The whole listing is to be written out again exactly; the pictures are not.
____ DATA SECTION
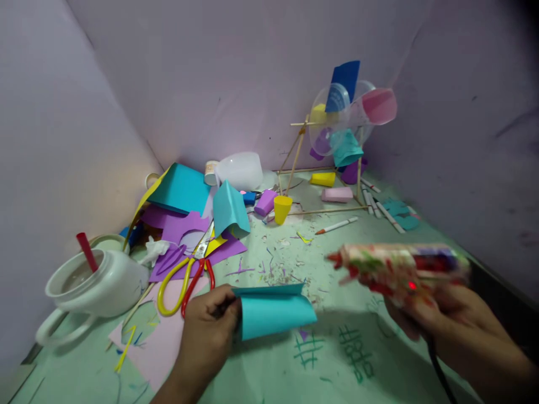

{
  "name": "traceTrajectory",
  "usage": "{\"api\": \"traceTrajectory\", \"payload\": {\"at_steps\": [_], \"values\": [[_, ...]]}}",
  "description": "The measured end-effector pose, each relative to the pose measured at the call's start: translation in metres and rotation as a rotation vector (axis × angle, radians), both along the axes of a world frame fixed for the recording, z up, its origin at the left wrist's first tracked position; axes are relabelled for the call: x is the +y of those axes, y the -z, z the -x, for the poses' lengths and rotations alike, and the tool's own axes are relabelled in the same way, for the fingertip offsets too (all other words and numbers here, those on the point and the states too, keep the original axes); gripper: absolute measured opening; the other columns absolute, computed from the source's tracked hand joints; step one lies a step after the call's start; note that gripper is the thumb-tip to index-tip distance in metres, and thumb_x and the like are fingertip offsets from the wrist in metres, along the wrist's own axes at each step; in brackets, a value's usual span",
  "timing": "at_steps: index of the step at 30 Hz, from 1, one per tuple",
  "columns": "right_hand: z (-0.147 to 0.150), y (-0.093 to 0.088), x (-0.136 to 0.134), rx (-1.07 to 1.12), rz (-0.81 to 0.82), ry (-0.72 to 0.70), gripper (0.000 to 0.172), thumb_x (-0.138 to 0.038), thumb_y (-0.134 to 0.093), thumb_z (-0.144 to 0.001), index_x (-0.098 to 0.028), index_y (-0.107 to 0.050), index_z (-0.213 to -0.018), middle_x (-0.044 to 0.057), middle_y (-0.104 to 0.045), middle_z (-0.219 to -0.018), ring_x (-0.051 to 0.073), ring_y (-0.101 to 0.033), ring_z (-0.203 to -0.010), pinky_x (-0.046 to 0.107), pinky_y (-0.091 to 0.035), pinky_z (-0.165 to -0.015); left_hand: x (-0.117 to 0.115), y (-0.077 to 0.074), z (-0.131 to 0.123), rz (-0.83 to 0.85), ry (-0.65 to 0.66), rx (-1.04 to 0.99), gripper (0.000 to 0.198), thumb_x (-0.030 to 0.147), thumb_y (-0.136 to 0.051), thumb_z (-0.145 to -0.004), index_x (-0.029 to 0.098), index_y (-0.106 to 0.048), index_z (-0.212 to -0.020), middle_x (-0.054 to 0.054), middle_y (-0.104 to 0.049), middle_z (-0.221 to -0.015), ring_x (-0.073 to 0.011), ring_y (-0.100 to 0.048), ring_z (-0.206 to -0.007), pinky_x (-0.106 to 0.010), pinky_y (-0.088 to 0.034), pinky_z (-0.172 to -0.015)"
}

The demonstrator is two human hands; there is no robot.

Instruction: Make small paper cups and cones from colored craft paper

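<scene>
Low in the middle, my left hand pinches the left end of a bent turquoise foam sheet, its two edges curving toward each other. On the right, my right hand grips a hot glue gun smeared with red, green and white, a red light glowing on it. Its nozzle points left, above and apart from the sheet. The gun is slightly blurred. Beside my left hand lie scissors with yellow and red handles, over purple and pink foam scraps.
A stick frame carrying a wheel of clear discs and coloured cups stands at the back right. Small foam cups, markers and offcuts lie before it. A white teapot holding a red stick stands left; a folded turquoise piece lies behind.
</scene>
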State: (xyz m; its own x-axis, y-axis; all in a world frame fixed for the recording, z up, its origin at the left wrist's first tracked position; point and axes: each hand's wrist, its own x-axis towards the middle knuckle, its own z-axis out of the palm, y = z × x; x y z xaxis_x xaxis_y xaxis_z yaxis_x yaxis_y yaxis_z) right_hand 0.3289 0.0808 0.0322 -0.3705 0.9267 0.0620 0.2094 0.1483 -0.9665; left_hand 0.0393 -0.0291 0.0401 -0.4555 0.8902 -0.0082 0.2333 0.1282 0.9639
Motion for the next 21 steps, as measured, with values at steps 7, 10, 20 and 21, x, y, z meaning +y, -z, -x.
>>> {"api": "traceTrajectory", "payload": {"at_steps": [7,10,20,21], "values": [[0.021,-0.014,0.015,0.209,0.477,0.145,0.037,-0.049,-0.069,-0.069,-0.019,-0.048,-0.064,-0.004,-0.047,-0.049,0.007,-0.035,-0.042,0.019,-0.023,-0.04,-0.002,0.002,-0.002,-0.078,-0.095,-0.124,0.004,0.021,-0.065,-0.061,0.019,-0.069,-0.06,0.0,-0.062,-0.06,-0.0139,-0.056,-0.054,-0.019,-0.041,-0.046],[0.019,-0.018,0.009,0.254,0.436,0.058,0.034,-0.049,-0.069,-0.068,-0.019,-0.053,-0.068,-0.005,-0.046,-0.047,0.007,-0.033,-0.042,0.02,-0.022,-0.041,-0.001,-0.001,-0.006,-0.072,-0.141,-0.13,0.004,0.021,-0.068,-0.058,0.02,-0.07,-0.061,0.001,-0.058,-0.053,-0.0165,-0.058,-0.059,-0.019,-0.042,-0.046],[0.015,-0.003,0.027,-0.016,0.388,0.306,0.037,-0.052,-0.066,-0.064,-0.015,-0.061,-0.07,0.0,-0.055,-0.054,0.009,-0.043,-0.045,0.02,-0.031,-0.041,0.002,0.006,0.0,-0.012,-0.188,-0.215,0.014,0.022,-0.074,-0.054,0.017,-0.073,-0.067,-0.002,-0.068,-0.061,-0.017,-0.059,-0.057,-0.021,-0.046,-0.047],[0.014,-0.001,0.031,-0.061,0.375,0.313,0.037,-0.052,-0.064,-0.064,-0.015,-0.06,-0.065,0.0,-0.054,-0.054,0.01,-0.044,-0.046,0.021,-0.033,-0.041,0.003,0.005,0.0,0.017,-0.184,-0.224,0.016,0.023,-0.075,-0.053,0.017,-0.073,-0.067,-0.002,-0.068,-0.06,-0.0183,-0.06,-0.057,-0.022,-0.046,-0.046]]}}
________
SOLUTION TO THIS PROBLEM.
{
  "name": "traceTrajectory",
  "usage": "{\"api\": \"traceTrajectory\", \"payload\": {\"at_steps\": [_], \"values\": [[_, ...]]}}",
  "description": "The measured end-effector pose, each relative to the pose measured at the call's start: translation in metres and rotation as a rotation vector (axis × angle, radians), both along the axes of a world frame fixed for the recording, z up, its origin at the left wrist's first tracked position; axes are relabelled for the call: x is the +y of those axes, y the -z, z the -x, for the poses' lengths and rotations alike, and the tool's own axes are relabelled in the same way, for the fingertip offsets too (all other words and numbers here, those on the point and the states too, keep the original axes); gripper: absolute measured opening; the other columns absolute, computed from the source's tracked hand joints; step one lies a step after the call's start; note that gripper is the thumb-tip to index-tip distance in metres, and thumb_x and the like are fingertip offsets from the wrist in metres, along the wrist's own axes at each step; in brackets, a value's usual span",
  "timing": "at_steps: index of the step at 30 Hz, from 1, one per tuple",
  "columns": "right_hand: z (-0.147 to 0.150), y (-0.093 to 0.088), x (-0.136 to 0.134), rx (-1.07 to 1.12), rz (-0.81 to 0.82), ry (-0.72 to 0.70), gripper (0.000 to 0.172), thumb_x (-0.138 to 0.038), thumb_y (-0.134 to 0.093), thumb_z (-0.144 to 0.001), index_x (-0.098 to 0.028), index_y (-0.107 to 0.050), index_z (-0.213 to -0.018), middle_x (-0.044 to 0.057), middle_y (-0.104 to 0.045), middle_z (-0.219 to -0.018), ring_x (-0.051 to 0.073), ring_y (-0.101 to 0.033), ring_z (-0.203 to -0.010), pinky_x (-0.046 to 0.107), pinky_y (-0.091 to 0.035), pinky_z (-0.165 to -0.015); left_hand: x (-0.117 to 0.115), y (-0.077 to 0.074), z (-0.131 to 0.123), rz (-0.83 to 0.85), ry (-0.65 to 0.66), rx (-1.04 to 0.99), gripper (0.000 to 0.198), thumb_x (-0.030 to 0.147), thumb_y (-0.136 to 0.051), thumb_z (-0.145 to -0.004), index_x (-0.029 to 0.098), index_y (-0.106 to 0.048), index_z (-0.212 to -0.020), middle_x (-0.054 to 0.054), middle_y (-0.104 to 0.049), middle_z (-0.221 to -0.015), ring_x (-0.073 to 0.011), ring_y (-0.100 to 0.048), ring_z (-0.206 to -0.007), pinky_x (-0.106 to 0.010), pinky_y (-0.088 to 0.034), pinky_z (-0.172 to -0.015)"
}

The demonstrator is two human hands; there is no robot.

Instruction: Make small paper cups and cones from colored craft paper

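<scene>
Low in the middle, my left hand pinches the left end of a bent turquoise foam sheet, its two edges curving toward each other. On the right, my right hand grips a hot glue gun smeared with red, green and white, a red light glowing on it. Its nozzle points left, above and apart from the sheet. The gun is slightly blurred. Beside my left hand lie scissors with yellow and red handles, over purple and pink foam scraps.
A stick frame carrying a wheel of clear discs and coloured cups stands at the back right. Small foam cups, markers and offcuts lie before it. A white teapot holding a red stick stands left; a folded turquoise piece lies behind.
</scene>
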State: (xyz m; its own x-axis, y-axis; all in a world frame fixed for the recording, z up, its origin at the left wrist's first tracked position; point and axes: each hand's wrist, its own x-axis towards the middle knuckle, its own z-axis out of the palm, y = z × x; x y z xaxis_x xaxis_y xaxis_z yaxis_x yaxis_y yaxis_z) right_hand 0.3289 0.0808 0.0322 -0.3705 0.9267 0.0620 0.2094 0.1483 -0.9665; left_hand 0.0393 -0.0291 0.0401 -0.4555 0.8902 -0.0082 0.2333 0.1282 0.9639
Motion for the next 21 steps, as measured, with values at steps 7, 10, 20 and 21, x, y, z meaning +y, -z, -x.
>>> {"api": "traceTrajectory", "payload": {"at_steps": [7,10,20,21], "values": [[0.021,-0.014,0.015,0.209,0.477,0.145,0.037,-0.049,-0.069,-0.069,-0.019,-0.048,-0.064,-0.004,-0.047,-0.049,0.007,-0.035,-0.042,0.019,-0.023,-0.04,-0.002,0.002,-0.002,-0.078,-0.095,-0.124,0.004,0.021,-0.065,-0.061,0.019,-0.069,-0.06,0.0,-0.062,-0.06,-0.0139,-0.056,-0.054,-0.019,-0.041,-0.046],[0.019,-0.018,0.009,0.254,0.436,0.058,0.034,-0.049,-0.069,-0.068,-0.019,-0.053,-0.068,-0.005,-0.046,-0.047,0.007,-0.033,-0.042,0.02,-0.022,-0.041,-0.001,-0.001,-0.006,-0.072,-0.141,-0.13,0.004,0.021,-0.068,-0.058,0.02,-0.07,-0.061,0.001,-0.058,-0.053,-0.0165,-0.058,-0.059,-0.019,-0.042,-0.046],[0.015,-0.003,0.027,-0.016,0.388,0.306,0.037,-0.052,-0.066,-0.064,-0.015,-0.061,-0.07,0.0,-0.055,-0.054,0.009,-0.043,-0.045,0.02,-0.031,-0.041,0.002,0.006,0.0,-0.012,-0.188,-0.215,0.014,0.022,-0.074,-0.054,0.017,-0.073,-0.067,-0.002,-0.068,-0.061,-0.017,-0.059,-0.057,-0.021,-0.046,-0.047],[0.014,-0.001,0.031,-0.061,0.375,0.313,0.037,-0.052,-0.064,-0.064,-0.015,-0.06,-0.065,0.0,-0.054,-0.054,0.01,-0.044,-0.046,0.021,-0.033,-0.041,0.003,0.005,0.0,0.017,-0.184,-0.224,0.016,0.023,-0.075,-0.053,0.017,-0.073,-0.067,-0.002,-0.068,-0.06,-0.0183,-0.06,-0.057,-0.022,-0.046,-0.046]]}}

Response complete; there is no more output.